[Items from a dataset]

┌────────

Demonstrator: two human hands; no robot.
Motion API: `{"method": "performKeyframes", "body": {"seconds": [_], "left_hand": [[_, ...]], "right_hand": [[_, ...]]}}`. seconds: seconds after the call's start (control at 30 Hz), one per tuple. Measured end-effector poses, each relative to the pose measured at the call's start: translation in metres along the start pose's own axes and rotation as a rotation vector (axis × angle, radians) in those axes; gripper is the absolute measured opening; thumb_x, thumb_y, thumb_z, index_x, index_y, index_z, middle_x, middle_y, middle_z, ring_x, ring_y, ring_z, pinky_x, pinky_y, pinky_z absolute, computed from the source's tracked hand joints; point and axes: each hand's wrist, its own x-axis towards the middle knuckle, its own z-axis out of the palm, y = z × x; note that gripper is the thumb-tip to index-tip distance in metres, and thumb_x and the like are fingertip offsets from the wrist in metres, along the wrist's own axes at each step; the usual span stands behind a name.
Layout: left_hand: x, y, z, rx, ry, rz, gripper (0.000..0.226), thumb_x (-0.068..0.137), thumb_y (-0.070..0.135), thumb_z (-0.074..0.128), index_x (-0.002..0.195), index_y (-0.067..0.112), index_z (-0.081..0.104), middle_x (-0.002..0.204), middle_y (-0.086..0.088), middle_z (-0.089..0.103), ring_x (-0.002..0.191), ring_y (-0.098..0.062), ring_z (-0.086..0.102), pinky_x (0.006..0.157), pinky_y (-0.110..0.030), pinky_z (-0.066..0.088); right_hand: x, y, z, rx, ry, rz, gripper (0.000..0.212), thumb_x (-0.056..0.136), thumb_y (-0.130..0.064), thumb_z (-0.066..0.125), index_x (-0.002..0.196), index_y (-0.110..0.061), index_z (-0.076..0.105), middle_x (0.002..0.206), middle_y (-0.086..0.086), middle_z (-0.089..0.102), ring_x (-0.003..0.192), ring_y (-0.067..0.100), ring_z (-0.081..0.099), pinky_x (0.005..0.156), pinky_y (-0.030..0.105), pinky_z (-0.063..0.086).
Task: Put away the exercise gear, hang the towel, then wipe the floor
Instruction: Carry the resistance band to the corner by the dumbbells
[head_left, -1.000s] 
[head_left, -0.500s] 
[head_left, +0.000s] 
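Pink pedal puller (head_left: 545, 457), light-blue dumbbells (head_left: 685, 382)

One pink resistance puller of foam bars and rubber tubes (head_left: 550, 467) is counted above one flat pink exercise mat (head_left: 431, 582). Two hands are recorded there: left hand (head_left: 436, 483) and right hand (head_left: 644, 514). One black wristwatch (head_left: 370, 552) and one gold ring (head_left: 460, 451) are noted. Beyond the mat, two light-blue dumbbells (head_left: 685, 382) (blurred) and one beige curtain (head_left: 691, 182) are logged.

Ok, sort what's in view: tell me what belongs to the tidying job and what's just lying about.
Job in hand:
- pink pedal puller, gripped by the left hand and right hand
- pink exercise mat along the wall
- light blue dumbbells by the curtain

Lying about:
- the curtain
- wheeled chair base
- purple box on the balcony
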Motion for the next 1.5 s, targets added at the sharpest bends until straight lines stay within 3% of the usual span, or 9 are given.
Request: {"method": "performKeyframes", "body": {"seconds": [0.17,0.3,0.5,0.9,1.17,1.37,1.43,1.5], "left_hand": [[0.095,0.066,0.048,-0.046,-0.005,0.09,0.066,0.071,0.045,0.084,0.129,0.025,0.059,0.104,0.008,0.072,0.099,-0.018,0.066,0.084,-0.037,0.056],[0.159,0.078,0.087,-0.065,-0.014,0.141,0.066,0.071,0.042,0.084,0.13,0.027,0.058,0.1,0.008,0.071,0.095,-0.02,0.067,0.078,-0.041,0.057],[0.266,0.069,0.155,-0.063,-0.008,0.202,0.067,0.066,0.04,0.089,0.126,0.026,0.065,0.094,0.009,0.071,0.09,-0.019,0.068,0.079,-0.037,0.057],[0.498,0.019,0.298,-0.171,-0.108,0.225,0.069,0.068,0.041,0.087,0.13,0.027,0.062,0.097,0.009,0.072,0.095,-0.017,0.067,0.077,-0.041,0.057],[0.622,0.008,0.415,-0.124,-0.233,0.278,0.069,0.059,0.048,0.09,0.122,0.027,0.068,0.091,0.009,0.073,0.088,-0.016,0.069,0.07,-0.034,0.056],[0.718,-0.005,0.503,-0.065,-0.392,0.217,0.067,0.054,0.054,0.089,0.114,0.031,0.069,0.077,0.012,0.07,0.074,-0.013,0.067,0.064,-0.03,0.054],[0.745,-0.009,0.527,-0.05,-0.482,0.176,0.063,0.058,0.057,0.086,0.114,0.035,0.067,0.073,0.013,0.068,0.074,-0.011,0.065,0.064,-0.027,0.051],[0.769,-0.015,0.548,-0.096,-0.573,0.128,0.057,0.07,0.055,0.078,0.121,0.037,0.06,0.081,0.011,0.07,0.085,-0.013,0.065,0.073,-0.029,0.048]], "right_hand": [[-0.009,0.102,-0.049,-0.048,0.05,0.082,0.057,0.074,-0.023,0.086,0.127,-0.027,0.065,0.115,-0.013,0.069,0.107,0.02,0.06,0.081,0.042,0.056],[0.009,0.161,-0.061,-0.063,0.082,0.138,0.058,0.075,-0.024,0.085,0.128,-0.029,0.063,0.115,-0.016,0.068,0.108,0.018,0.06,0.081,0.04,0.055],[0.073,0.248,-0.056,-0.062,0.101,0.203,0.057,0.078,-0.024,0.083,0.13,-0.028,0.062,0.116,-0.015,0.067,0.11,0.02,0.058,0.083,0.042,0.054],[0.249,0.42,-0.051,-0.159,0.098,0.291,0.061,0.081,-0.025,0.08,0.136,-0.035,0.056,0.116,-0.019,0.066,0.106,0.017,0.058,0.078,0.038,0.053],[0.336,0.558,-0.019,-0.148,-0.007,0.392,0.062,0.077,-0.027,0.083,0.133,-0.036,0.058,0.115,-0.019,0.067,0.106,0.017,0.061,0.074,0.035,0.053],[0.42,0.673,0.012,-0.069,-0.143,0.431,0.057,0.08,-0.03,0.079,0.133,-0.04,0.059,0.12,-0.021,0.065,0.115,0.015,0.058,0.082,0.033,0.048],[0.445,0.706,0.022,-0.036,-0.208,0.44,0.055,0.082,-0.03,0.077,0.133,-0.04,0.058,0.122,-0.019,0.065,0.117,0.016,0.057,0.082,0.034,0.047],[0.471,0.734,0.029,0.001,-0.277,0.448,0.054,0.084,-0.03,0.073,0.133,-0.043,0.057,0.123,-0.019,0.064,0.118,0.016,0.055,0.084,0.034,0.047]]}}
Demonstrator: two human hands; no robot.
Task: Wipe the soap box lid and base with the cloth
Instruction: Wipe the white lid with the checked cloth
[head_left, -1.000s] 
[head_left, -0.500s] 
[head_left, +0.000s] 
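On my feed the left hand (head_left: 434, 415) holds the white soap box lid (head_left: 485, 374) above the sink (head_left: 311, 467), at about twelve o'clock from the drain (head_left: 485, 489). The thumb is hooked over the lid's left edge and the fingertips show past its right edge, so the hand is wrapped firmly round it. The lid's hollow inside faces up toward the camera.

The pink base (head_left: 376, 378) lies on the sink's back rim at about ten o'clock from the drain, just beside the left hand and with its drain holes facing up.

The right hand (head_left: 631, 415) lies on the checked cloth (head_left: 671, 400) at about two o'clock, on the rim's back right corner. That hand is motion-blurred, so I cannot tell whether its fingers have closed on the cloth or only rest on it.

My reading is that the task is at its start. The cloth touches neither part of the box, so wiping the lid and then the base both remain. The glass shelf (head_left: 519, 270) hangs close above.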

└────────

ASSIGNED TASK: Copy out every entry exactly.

RESPONSE TO THIS TASK:
Demonstrator: two human hands; no robot.
Motion API: `{"method": "performKeyframes", "body": {"seconds": [_], "left_hand": [[_, ...]], "right_hand": [[_, ...]]}}`. seconds: seconds after the call's start (control at 30 Hz), one per tuple. Measured end-effector poses, each relative to the pose measured at the call's start: translation in metres along the start pose's own axes and rotation as a rotation vector (axis × angle, radians) in those axes; gripper is the absolute measured opening; thumb_x, thumb_y, thumb_z, index_x, index_y, index_z, middle_x, middle_y, middle_z, ring_x, ring_y, ring_z, pinky_x, pinky_y, pinky_z absolute, computed from the source's tracked hand joints; point and axes: each hand's wrist, its own x-axis towards the middle knuckle, its own z-axis out of the palm, y = z × x; note that gripper is the thumb-tip to index-tip distance in metres, and thumb_x and the like are fingertip offsets from the wrist in metres, along the wrist's own axes at each step; the usual span stands behind a name.
Layout: left_hand: x, y, z, rx, ry, rz, gripper (0.000..0.226), thumb_x (-0.068..0.137), thumb_y (-0.070..0.135), thumb_z (-0.074..0.128), index_x (-0.002..0.195), index_y (-0.067..0.112), index_z (-0.081..0.104), middle_x (-0.002..0.204), middle_y (-0.086..0.088), middle_z (-0.089..0.103), ring_x (-0.002..0.191), ring_y (-0.098..0.062), ring_z (-0.086..0.102), pinky_x (0.006..0.157), pinky_y (-0.110..0.030), pinky_z (-0.066..0.088); right_hand: x, y, z, rx, ry, rz, gripper (0.000..0.212), thumb_x (-0.056..0.136), thumb_y (-0.130..0.064), thumb_z (-0.066..0.125), index_x (-0.002..0.196), index_y (-0.110..0.061), index_z (-0.076..0.105), middle_x (0.002..0.206), middle_y (-0.086..0.086), middle_z (-0.089..0.102), ring_x (-0.003..0.192), ring_y (-0.067..0.100), ring_z (-0.081..0.099), pinky_x (0.005..0.156), pinky_y (-0.030..0.105), pinky_z (-0.063..0.086).
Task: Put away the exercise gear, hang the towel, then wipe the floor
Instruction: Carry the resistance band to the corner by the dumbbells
[head_left, -1.000s] 
[head_left, -0.500s] 
[head_left, +0.000s] 
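Pink pedal puller (head_left: 545, 457), light-blue dumbbells (head_left: 685, 382)

One pink resistance puller of foam bars and rubber tubes (head_left: 550, 467) is counted above one flat pink exercise mat (head_left: 431, 582). Two hands are recorded there: left hand (head_left: 436, 483) and right hand (head_left: 644, 514). One black wristwatch (head_left: 370, 552) and one gold ring (head_left: 460, 451) are noted. Beyond the mat, two light-blue dumbbells (head_left: 685, 382) (blurred) and one beige curtain (head_left: 691, 182) are logged.

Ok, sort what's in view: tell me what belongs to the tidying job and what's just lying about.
Job in hand:
- pink pedal puller, gripped by the left hand and right hand
- pink exercise mat along the wall
- light blue dumbbells by the curtain

Lying about:
- the curtain
- wheeled chair base
- purple box on the balcony
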Motion for the next 1.5 s, targets added at the sharpest bends until straight lines stay within 3% of the usual span, or 9 are given.
Request: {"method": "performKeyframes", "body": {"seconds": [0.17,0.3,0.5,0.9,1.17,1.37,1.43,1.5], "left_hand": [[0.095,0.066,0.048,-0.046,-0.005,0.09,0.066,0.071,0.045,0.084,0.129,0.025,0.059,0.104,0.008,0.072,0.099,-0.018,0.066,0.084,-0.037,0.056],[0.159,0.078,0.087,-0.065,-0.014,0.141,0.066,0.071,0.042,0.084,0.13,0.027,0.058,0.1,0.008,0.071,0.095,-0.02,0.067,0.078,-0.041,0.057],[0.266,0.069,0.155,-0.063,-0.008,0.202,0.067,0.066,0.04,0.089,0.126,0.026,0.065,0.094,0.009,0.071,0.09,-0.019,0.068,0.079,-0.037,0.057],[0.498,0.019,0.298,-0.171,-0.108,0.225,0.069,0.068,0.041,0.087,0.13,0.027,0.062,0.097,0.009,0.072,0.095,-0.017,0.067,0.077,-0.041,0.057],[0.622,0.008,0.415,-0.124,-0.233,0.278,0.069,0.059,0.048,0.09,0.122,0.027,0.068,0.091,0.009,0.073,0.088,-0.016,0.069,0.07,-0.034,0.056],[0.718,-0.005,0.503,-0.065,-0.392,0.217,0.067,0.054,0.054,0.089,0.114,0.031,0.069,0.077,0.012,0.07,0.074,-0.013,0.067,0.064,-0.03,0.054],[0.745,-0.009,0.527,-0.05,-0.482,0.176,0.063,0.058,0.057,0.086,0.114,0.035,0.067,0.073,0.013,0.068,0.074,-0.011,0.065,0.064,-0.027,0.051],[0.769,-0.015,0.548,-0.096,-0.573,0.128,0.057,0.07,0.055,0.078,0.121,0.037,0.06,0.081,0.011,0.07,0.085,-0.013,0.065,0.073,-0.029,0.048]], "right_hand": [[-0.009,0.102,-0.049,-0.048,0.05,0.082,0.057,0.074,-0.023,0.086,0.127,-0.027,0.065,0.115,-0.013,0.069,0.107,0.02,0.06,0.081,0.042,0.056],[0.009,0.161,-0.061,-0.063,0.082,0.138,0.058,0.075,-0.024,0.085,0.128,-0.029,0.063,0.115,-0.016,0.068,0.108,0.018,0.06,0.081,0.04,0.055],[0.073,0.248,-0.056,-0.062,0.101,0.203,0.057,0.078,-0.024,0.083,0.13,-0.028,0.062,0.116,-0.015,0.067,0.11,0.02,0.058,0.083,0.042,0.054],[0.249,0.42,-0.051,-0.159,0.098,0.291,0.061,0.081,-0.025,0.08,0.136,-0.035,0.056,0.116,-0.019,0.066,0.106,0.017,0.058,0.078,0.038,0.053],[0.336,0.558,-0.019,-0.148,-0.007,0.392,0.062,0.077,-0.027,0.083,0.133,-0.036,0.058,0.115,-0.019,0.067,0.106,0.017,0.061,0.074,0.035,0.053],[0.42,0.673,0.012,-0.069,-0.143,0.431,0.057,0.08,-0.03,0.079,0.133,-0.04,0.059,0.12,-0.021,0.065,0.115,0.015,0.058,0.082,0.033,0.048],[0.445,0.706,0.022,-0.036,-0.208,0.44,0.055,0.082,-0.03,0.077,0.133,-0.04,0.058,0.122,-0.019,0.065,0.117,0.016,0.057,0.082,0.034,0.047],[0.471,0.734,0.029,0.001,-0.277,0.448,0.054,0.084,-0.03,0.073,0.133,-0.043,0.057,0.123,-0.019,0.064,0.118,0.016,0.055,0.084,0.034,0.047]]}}
Demonstrator: two human hands; no robot.
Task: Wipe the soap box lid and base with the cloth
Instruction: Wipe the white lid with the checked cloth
[head_left, -1.000s] 
[head_left, -0.500s] 
[head_left, +0.000s] 
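On my feed the left hand (head_left: 434, 415) holds the white soap box lid (head_left: 485, 374) above the sink (head_left: 311, 467), at about twelve o'clock from the drain (head_left: 485, 489). The thumb is hooked over the lid's left edge and the fingertips show past its right edge, so the hand is wrapped firmly round it. The lid's hollow inside faces up toward the camera.

The pink base (head_left: 376, 378) lies on the sink's back rim at about ten o'clock from the drain, just beside the left hand and with its drain holes facing up.

The right hand (head_left: 631, 415) lies on the checked cloth (head_left: 671, 400) at about two o'clock, on the rim's back right corner. That hand is motion-blurred, so I cannot tell whether its fingers have closed on the cloth or only rest on it.

My reading is that the task is at its start. The cloth touches neither part of the box, so wiping the lid and then the base both remain. The glass shelf (head_left: 519, 270) hangs close above.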

The submitted response is complete.